_What the task asks:_ Below are entries; count the lines among them that contain the word "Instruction", and give only the count.

Records from a collection
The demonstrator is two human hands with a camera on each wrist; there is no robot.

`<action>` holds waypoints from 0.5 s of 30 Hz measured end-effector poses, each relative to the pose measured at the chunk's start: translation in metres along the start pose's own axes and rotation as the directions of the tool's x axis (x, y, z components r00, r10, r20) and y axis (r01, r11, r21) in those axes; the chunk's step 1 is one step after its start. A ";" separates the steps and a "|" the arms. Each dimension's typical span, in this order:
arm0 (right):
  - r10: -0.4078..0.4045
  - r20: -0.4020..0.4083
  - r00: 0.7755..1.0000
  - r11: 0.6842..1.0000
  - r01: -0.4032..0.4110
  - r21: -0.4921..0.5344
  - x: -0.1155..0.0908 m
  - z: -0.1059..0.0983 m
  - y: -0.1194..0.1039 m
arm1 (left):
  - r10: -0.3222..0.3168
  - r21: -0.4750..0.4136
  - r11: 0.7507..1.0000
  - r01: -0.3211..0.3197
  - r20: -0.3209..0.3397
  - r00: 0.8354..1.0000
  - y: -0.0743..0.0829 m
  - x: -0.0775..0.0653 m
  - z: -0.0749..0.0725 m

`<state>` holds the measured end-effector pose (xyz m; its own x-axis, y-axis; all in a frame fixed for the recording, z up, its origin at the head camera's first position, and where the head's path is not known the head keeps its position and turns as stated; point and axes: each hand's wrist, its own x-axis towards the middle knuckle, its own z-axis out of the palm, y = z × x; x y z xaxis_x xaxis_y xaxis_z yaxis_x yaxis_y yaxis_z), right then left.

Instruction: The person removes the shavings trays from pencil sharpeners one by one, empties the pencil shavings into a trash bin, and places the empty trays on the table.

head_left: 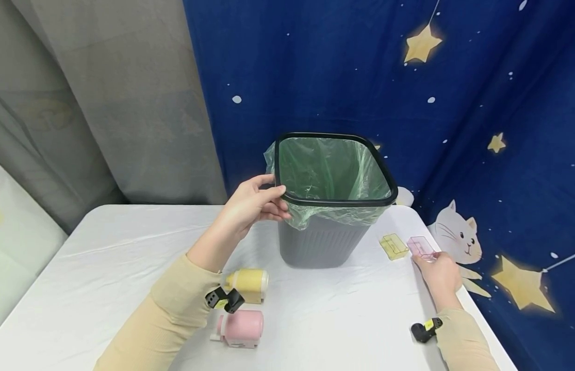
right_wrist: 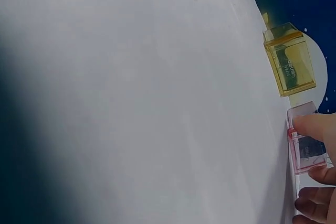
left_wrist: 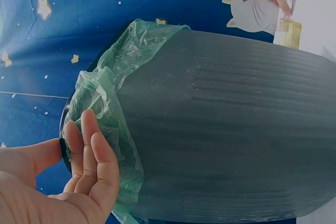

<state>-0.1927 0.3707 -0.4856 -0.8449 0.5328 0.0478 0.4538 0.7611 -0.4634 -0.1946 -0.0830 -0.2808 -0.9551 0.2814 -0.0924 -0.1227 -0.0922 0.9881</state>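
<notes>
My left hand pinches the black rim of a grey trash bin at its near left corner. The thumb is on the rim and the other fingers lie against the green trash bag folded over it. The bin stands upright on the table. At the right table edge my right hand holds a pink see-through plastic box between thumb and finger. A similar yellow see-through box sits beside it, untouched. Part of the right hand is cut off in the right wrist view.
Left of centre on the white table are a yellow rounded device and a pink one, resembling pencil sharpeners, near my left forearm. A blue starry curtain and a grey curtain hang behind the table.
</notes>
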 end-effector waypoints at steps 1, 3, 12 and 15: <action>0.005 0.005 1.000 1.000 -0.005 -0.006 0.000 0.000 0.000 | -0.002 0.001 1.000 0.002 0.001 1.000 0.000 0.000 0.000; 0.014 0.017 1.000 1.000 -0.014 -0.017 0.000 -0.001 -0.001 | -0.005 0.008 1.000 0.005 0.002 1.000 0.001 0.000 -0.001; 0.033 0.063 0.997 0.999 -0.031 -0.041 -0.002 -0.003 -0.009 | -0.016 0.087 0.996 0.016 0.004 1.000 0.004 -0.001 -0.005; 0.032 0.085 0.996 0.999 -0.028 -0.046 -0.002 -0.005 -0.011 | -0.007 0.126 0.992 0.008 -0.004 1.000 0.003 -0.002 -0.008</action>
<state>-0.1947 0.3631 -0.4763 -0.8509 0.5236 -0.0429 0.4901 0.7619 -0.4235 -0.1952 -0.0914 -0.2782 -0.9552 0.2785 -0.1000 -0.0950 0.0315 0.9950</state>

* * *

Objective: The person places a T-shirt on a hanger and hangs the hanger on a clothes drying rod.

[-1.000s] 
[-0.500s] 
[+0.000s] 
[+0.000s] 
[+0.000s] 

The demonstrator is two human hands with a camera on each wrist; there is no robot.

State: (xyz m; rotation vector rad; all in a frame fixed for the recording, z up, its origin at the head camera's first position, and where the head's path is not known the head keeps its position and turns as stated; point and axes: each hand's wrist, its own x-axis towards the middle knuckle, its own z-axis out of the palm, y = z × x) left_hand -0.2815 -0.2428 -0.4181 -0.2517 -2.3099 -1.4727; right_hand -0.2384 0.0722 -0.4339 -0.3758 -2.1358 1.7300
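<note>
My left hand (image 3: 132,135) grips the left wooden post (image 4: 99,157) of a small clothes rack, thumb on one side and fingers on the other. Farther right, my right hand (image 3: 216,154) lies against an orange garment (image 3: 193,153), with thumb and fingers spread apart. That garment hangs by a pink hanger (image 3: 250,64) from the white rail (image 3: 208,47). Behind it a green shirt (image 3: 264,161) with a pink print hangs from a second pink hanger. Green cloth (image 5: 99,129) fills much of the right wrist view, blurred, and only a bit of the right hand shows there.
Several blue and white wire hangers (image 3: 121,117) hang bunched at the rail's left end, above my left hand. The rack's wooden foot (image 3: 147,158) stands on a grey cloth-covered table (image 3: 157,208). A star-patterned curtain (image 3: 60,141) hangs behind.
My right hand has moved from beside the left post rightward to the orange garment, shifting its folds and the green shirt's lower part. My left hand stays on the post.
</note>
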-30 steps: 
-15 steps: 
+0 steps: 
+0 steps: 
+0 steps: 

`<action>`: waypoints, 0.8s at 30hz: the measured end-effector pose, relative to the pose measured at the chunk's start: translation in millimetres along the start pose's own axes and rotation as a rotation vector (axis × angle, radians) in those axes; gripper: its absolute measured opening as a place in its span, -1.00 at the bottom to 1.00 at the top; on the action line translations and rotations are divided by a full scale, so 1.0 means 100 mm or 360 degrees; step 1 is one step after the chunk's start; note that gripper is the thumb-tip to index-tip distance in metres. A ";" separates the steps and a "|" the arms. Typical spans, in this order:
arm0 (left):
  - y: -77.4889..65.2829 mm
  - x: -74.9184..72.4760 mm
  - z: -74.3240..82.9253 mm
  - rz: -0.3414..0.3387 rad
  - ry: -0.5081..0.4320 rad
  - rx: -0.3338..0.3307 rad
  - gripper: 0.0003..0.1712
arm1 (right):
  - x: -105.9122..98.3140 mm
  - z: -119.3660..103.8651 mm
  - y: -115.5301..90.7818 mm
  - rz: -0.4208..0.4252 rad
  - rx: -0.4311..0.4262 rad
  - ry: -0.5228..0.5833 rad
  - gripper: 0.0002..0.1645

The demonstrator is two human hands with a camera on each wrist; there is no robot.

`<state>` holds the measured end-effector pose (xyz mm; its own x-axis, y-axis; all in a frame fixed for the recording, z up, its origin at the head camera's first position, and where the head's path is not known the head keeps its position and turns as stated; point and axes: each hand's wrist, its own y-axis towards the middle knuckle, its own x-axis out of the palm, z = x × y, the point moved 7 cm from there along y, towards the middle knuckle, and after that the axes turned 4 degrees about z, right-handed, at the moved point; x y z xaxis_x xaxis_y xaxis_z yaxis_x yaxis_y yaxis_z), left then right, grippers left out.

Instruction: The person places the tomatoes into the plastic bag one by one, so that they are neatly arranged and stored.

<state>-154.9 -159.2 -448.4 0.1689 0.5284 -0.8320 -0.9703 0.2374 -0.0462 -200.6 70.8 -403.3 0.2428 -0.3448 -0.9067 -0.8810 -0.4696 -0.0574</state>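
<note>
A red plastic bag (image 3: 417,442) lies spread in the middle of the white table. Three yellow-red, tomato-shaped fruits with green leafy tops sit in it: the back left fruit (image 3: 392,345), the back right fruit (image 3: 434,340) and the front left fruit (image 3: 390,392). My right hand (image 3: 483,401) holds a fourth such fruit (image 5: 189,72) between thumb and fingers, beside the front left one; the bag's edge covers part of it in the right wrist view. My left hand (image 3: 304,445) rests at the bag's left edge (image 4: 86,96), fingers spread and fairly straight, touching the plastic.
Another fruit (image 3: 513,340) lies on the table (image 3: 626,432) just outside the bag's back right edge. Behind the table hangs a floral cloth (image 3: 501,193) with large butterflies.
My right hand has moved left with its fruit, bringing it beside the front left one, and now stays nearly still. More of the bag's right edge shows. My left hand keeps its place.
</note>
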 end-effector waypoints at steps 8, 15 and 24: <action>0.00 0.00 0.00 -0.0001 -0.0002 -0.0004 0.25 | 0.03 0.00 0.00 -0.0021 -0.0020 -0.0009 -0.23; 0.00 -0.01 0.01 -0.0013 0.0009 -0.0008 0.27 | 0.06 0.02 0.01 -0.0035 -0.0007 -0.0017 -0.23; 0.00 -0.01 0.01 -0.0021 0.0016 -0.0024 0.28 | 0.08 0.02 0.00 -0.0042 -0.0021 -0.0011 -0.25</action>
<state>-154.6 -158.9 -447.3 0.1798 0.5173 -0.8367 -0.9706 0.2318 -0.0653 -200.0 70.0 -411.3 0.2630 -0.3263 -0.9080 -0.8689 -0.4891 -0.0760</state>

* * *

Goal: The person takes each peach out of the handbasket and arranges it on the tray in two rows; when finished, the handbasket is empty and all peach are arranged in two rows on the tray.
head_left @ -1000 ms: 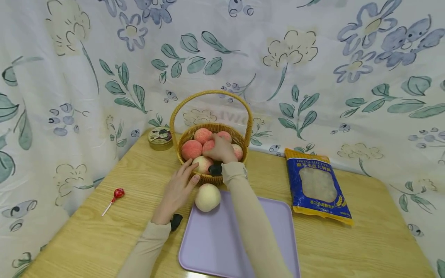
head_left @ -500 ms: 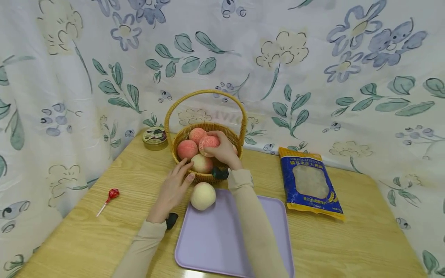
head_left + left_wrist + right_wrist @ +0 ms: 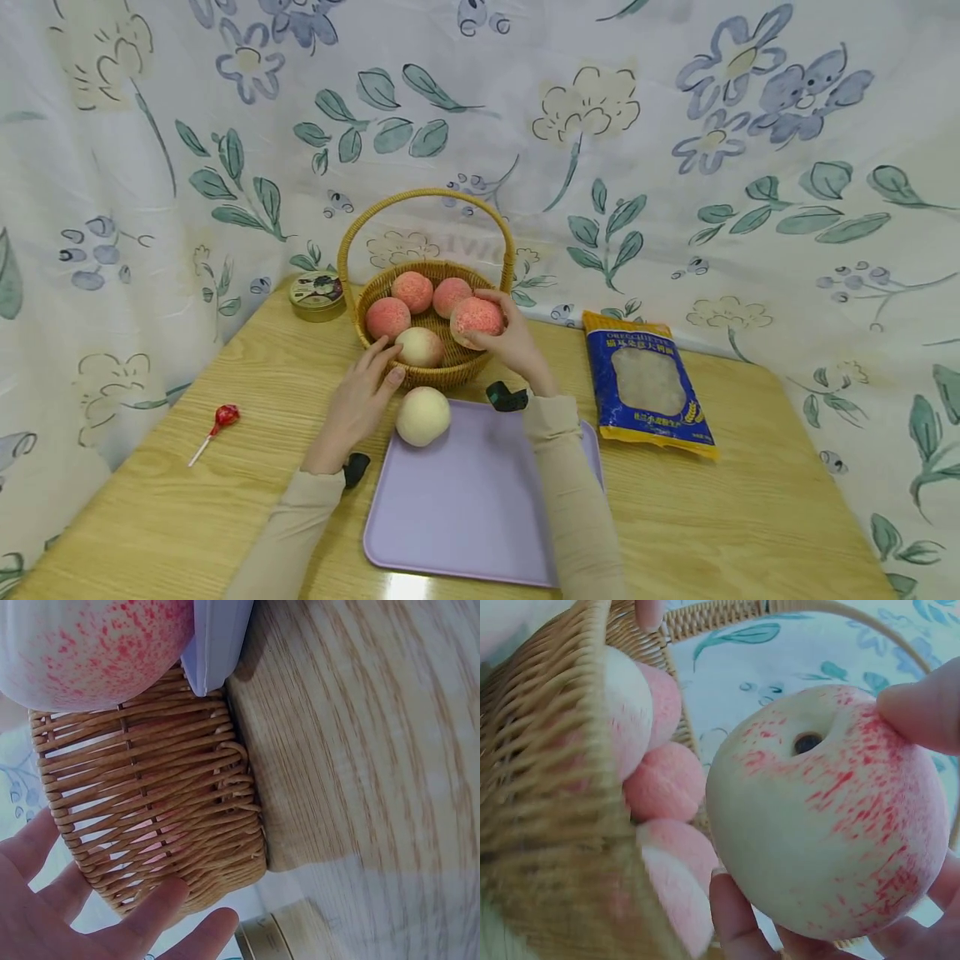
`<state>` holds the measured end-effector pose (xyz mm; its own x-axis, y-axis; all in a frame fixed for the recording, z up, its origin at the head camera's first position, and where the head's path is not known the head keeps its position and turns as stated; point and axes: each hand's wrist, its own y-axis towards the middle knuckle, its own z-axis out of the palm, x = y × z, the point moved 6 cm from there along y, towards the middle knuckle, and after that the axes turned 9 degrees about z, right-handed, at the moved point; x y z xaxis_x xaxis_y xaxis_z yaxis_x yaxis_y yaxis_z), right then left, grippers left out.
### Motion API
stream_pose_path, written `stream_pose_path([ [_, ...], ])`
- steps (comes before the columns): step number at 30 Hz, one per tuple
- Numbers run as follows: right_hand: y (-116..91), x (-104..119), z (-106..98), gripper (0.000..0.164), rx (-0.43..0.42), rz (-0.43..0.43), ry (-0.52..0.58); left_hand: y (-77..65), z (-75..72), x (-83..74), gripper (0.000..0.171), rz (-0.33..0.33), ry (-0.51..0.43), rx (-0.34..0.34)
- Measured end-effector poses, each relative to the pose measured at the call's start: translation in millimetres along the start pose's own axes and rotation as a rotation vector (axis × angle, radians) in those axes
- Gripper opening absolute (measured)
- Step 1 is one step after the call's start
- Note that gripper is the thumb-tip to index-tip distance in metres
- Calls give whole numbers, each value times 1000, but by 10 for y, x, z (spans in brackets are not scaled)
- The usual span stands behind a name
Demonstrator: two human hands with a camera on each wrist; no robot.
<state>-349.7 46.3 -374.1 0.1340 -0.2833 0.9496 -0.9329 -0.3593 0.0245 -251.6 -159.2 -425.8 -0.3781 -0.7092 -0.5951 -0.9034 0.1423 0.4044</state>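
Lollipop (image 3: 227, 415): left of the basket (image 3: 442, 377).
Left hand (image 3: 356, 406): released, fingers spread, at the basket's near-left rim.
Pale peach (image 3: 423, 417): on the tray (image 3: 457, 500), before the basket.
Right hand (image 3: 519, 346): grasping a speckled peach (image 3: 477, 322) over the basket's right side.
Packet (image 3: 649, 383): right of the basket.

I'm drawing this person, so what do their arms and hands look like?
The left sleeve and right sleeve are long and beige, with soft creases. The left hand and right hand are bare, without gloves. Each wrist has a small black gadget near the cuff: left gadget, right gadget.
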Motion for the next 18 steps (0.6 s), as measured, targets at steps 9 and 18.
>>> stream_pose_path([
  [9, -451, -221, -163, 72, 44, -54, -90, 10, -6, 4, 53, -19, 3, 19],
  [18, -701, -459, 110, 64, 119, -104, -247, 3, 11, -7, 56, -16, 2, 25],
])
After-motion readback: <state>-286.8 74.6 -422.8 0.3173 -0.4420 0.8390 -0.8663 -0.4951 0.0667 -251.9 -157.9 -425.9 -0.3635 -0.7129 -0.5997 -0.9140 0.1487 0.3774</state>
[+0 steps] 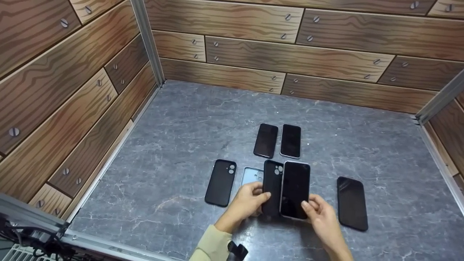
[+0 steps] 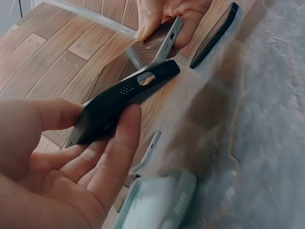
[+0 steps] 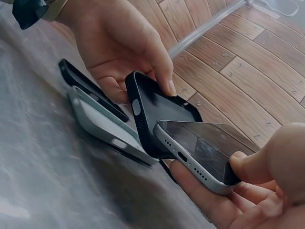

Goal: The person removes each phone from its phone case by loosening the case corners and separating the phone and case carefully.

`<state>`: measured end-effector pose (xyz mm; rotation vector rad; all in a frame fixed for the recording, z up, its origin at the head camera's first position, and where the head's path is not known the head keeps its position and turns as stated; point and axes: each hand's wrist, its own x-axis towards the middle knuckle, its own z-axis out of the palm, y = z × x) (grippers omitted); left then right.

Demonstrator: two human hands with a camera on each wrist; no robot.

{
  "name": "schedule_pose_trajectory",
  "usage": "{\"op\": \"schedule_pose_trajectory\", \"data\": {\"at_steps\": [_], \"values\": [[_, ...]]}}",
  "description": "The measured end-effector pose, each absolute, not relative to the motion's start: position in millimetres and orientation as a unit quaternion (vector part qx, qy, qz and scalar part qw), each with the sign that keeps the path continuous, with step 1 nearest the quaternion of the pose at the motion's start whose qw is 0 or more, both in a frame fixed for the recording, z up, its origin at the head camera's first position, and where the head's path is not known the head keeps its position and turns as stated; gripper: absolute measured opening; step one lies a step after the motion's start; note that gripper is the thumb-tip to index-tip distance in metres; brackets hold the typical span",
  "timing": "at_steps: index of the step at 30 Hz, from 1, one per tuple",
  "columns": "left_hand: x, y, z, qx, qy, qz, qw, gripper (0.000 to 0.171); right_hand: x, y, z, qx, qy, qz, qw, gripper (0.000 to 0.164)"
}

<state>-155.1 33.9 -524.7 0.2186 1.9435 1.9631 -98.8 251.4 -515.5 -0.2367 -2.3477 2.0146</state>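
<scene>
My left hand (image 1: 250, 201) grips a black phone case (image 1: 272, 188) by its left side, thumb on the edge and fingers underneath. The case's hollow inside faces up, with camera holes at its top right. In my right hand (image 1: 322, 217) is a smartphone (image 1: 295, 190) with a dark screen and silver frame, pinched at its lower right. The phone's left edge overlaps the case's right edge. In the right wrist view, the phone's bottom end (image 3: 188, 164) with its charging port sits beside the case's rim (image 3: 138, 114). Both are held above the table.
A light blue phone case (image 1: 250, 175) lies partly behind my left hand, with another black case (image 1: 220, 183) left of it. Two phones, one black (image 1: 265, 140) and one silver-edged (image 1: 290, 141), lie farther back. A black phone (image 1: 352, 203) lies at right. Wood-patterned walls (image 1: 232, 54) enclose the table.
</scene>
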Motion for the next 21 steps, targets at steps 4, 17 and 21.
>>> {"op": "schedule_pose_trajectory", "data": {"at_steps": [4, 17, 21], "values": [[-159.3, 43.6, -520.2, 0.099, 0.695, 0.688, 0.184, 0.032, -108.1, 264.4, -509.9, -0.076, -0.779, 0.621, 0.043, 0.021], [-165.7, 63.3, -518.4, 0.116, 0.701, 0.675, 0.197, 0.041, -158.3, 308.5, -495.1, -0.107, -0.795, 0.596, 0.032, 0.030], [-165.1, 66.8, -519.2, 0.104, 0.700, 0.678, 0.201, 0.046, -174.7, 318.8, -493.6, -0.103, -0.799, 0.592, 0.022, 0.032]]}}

_Result for this exercise:_ 2